The project, driven by the G20 nations, commenced in July 2013 with an Action Plan identifying 15 Actions which would help governments address this challenge. The Action Plan is provided for implementation in three phases between September 2014 and December 2015.

In respect of the SME market, whether an inbound investor into the UK or a UK headed outbound group, Action 8 (changes to transfer pricing rules in respect of intangibles) and Action 13 (changes to the transfer pricing rules in relation to documentation requirements) are the most relevant. The intangibles Action will be re-enforced by further detail to be released in the next 15 months.  As such there is uncertainty about parts of the intangibles report which may be clarified in due course. This Action acknowledges that intangibles can be hard to value and there is emphasis on detailed function analysis, application of databases and the assumptions around risk profiles.

Action 8 suggests that the arms-length principles may not be relevant for intangibles. There may be measures to eliminate cash box entities which often transact at arms-length rates.  The OECD is considering treating these as lenders in a group structure.

Action 13 covers transfer pricing documentation and country by country reporting.

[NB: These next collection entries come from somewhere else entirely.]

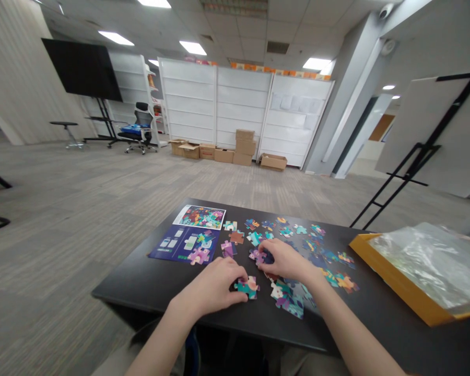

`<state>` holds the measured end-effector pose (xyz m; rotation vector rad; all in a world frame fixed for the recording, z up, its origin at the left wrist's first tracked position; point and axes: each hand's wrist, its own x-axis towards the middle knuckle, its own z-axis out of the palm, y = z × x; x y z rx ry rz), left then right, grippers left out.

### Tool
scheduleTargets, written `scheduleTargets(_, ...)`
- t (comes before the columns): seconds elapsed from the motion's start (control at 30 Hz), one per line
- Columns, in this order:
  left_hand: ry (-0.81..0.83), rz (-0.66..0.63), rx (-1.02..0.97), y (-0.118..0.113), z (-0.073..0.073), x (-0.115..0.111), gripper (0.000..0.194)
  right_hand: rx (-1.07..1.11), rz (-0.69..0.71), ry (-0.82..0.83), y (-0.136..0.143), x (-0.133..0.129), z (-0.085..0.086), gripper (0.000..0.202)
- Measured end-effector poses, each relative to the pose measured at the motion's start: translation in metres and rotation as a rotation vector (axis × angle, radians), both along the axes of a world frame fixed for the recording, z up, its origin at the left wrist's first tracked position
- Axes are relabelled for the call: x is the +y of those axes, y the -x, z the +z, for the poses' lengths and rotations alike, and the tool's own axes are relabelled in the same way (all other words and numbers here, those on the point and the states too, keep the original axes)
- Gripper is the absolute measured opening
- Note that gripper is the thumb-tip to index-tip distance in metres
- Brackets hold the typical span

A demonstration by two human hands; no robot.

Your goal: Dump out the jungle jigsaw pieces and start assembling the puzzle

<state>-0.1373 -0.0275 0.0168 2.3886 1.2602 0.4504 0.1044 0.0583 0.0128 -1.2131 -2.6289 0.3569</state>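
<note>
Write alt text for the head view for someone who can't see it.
A person's left hand touches a teal and peach jigsaw piece and their right hand a purple one, on a black table. More pieces lie around, with printed sheets to the left and a yellow box with clear plastic to the right.

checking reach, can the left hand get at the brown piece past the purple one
Probably yes: the brown piece lies uncovered, with only the flat purple piece between, though the left hand is at a teal-pink piece.
</note>
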Motion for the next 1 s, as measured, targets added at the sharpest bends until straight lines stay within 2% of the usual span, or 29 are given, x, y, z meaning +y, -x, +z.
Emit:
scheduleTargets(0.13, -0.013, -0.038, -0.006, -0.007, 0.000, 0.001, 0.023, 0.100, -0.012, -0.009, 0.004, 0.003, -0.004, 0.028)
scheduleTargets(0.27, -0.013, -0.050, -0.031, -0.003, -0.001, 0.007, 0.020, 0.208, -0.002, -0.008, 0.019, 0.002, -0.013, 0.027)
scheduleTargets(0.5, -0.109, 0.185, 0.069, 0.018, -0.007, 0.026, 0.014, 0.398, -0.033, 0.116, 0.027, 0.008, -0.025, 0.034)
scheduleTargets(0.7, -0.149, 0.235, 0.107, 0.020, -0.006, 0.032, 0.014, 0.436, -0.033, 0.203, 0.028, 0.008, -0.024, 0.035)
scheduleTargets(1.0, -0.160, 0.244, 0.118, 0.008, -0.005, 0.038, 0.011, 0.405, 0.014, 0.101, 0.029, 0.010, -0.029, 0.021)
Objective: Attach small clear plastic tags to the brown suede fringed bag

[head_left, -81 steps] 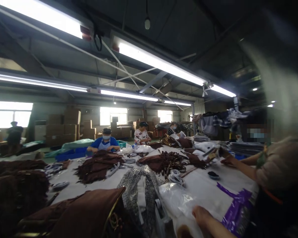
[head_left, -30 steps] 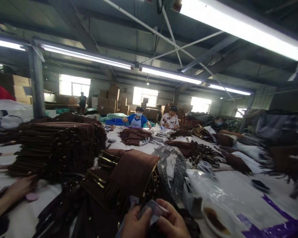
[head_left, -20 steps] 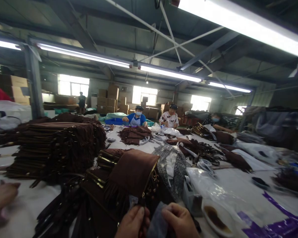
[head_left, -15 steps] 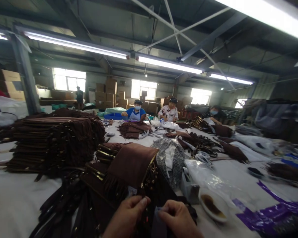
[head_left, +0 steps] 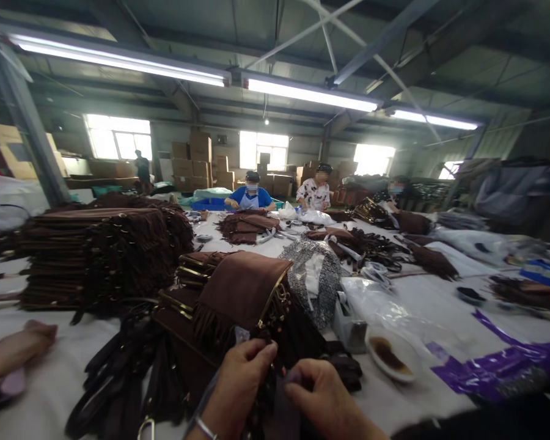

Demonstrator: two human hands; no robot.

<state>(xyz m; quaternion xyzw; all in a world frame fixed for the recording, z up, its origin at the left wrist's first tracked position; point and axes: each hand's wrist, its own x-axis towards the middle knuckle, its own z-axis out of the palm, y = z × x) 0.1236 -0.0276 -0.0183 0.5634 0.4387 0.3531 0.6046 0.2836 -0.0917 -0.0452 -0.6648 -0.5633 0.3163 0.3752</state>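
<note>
At the bottom edge, my left hand pinches the dangling trim of a brown fringed suede bag that has a gold edge and lies on top of a heap of similar bags. My right hand is close beside the left one, with its fingers closed on a small grey packet that hangs between the two hands. Most of the packet is hidden by my fingers and the dark fringe.
A tall stack of brown bags stands on the left of the white table. A patterned pouch, a small dish of brown paste and purple plastic lie to the right. A co-worker's hand rests at the left. Other people work across the table.
The view swung left from the right-hand co-worker to the bag heap, then tilted down. My hands came together with the grey packet and lowered it against the brown bag's trim.
</note>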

The OECD accept that transfer pricing requirements can differ between jurisdictions. Standardisation of approaches and documentation is therefore beneficial to both tax authorities and international business

The three objectives of this Action are to ensure that taxpayers consider appropriate costs, provide tax administrations with sufficient information to perform risk assessments and provide tax administrations with sufficient information to conduct initial enquiries. This tries to balance the tax authorities’ needs for relevant, reliable, data whilst managing compliance costs for the MNE.

The conclusion is a single master file and a number of local files. The master file will provide a summary of the entirety of the organisation; from organisational structure to intra-group activities and international tax profiles.

This will be supplemented by a local file which meets local tax jurisdictions requirements and provides local tax authorities with evidence to substantiate charges affecting the local country. A country by country report then allows local jurisdictions to understand the impact of transfer pricing within the cumulative results of the group.

Although these proposals may not change the transfer price adopted by a country it may require greater background evidence to be retained by local jurisdictions. The OECD have not given a feel for the process to phase in Action 13.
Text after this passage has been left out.